_EXERCISE DESCRIPTION:_
Each line below that holds the word "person" counts toward the answer; reply with the total number only.

· · · · · · ·

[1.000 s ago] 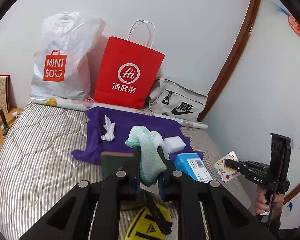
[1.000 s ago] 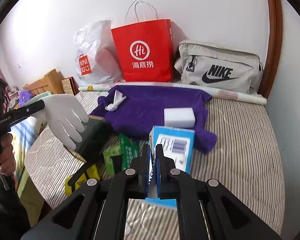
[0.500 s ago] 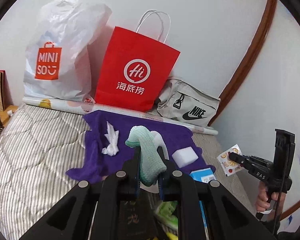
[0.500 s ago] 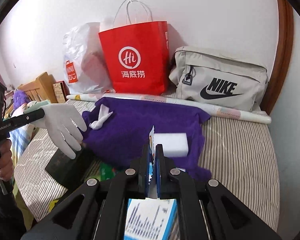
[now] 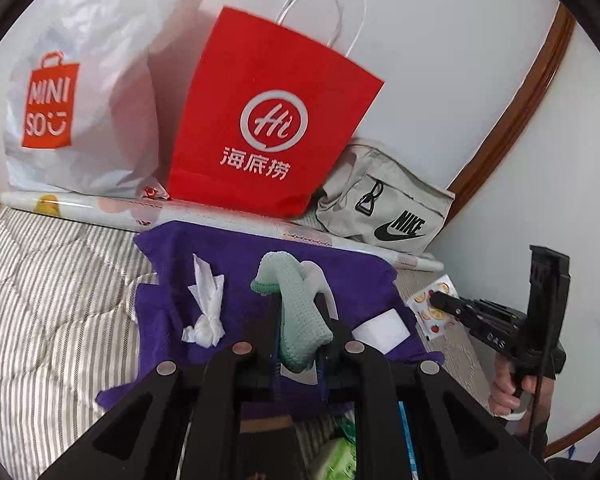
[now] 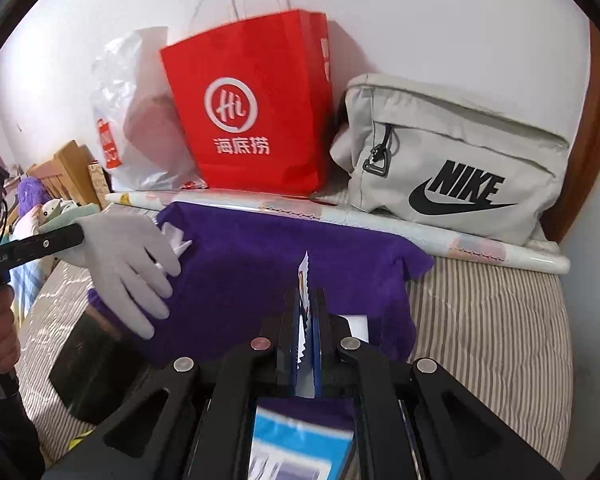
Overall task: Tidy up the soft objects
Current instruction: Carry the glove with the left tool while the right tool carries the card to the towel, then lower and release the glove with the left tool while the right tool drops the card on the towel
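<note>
Over the striped bed, both claws are closed on light things and hang above the purple towel spread near the wall. The left claw is clamped on a white glove by its mint-green knitted cuff; from the right wrist view the glove dangles free, fingers down, its tips over the towel's left edge, close to a crumpled white tissue. Whether the fingers touch the cloth I cannot tell. The right claw is pinched on a small flat sachet with a serrated edge and a fruit print, held by one side, standing upright between the jaws above the towel's right part.

The glove looks limp and nearly weightless; it will fold and swing, so the thick ribbed cuff is probably the soundest place to hold. The sachet seems thin, slick and easily creased, and a grip well in from its edge should keep it from slipping. A white sponge block lies on the towel between the two claws, just beside the left one. Against the wall stand a red paper bag, a white Miniso bag and a grey Nike pouch.
</note>
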Action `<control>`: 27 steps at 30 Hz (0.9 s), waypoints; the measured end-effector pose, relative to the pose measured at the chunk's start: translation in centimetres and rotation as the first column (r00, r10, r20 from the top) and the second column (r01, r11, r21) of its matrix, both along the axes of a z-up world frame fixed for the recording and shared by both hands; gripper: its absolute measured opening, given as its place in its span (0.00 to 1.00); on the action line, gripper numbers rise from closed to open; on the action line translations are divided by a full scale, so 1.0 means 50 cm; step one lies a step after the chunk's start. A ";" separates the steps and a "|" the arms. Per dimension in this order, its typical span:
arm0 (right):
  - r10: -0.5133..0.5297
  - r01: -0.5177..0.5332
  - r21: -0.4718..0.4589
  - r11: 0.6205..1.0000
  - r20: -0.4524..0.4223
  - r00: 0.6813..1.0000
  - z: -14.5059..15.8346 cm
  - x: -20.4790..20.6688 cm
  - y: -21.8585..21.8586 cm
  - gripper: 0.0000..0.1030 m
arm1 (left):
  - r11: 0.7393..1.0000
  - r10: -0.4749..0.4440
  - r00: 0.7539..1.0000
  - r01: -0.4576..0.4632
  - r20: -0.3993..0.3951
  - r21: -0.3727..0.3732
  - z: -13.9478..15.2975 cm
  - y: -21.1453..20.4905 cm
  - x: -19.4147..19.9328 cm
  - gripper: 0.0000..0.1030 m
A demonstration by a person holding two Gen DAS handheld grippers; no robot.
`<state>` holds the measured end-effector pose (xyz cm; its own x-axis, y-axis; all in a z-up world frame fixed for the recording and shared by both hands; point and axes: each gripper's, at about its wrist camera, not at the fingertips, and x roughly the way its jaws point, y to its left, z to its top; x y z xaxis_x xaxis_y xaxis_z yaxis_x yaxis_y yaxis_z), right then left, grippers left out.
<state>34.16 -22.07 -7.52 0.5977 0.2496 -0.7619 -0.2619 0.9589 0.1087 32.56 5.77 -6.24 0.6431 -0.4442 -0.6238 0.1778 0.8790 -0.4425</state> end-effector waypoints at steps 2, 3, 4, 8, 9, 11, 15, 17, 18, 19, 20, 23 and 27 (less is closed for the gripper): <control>-0.003 0.003 0.008 1.000 -0.020 1.000 -0.013 0.023 -0.004 0.05 | 1.000 -0.008 1.000 0.008 -0.005 0.008 -0.008 -0.003 0.012 0.13; -0.002 0.002 0.010 1.000 -0.032 0.999 -0.022 0.039 -0.005 0.05 | 1.000 -0.013 1.000 0.013 -0.008 0.010 -0.013 -0.005 0.019 0.13; 0.000 0.000 0.008 1.000 -0.038 0.999 -0.027 0.048 -0.003 0.05 | 1.000 -0.021 1.000 0.021 -0.015 0.011 -0.020 -0.007 0.026 0.13; 0.007 -0.008 -0.020 1.000 -0.057 0.998 -0.054 0.088 0.003 0.05 | 0.999 -0.039 0.999 0.039 -0.038 0.017 -0.042 -0.011 0.041 0.13; 0.007 -0.009 -0.019 1.000 -0.066 0.998 -0.061 0.099 0.004 0.05 | 0.999 -0.039 0.998 0.040 -0.045 0.020 -0.048 -0.012 0.044 0.13; 0.016 -0.017 -0.009 1.000 -0.082 0.997 -0.070 0.114 0.003 0.05 | 0.999 -0.046 0.997 0.047 -0.057 0.019 -0.060 -0.010 0.051 0.13; 0.031 -0.032 -0.006 0.999 -0.107 0.994 -0.087 0.144 0.011 0.06 | 0.998 -0.048 0.996 0.050 -0.078 0.029 -0.076 -0.009 0.063 0.13; 0.031 -0.034 -0.020 0.999 -0.113 0.993 -0.094 0.151 0.016 0.07 | 0.998 -0.048 0.995 0.051 -0.089 0.034 -0.085 -0.008 0.068 0.13; 0.034 -0.037 -0.022 0.999 -0.118 0.992 -0.098 0.154 0.018 0.08 | 0.998 -0.049 0.994 0.053 -0.096 0.044 -0.090 -0.009 0.070 0.13; 0.036 -0.038 -0.020 0.999 -0.123 0.992 -0.101 0.157 0.017 0.08 | 0.997 -0.047 0.994 0.053 -0.102 0.058 -0.094 -0.010 0.072 0.13; 0.033 -0.037 -0.022 0.999 -0.129 0.991 -0.104 0.159 0.016 0.08 | 0.996 -0.045 0.993 0.052 -0.106 0.071 -0.097 -0.011 0.072 0.13; 0.028 -0.034 -0.041 0.999 -0.136 0.990 -0.110 0.164 0.015 0.09 | 0.995 -0.048 0.990 0.060 -0.131 0.084 -0.107 -0.012 0.077 0.14; 0.039 -0.048 -0.057 0.997 -0.151 0.988 -0.116 0.163 0.017 0.10 | 0.993 -0.046 0.989 0.060 -0.138 0.099 -0.108 -0.012 0.076 0.14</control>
<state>42.33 -21.22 -13.30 0.4650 0.2235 -0.8566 -0.2884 0.9531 0.0921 36.36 5.19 -11.63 0.5267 -0.4044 -0.7477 0.1700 0.9119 -0.3734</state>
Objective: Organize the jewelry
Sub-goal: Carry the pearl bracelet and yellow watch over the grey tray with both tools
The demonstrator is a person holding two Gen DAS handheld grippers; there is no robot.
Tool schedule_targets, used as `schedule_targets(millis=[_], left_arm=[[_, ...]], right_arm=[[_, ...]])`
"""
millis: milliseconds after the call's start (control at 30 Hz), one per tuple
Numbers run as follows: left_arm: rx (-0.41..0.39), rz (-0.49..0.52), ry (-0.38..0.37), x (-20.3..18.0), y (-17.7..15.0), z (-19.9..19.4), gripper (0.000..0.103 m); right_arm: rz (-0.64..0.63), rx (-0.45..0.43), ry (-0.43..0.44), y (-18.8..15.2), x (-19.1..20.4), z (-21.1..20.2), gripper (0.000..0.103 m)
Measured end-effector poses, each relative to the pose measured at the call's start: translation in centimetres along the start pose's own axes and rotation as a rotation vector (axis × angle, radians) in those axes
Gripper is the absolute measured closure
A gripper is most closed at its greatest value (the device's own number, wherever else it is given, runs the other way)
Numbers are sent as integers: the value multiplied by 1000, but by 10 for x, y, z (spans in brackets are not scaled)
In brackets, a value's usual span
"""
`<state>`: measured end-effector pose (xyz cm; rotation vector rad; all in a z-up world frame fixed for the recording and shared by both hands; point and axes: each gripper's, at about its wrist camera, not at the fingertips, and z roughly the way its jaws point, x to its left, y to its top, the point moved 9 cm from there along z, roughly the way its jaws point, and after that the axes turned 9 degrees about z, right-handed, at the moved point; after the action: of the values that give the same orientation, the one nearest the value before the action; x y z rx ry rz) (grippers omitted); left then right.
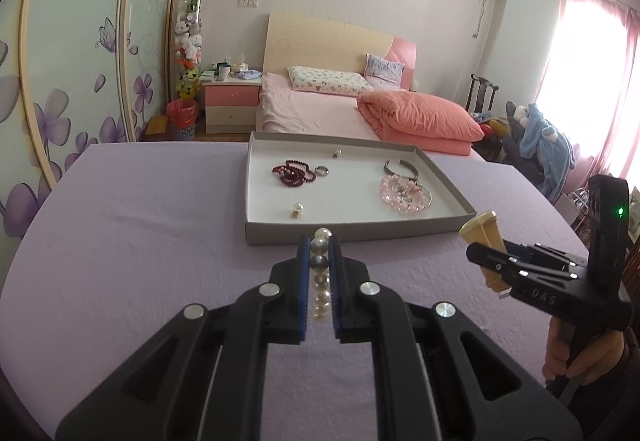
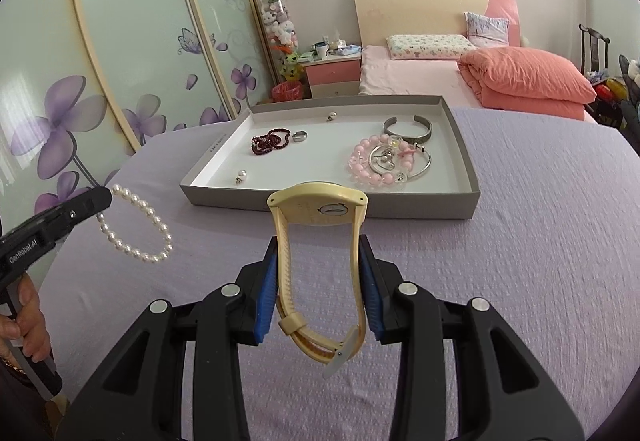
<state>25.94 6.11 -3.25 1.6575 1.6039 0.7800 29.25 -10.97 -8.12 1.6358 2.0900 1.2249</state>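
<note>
Lilac tablecloth (image 2: 520,241); watch (image 2: 320,217) caseback visible.

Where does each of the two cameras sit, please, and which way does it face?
Left wrist: on the left claw, looking along its fingers over the purple table at the tray and the bed; the claw is shut on a pearl bracelet; the right claw and its hand show at the right.
Right wrist: on the right claw, facing the same way; it grips a watch; the left claw shows at the left.
Shared: tray, bed, both claws.
</note>
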Motion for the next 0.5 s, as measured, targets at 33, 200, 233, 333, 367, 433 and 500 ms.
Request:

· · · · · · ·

_WRITTEN ANSWER:_
2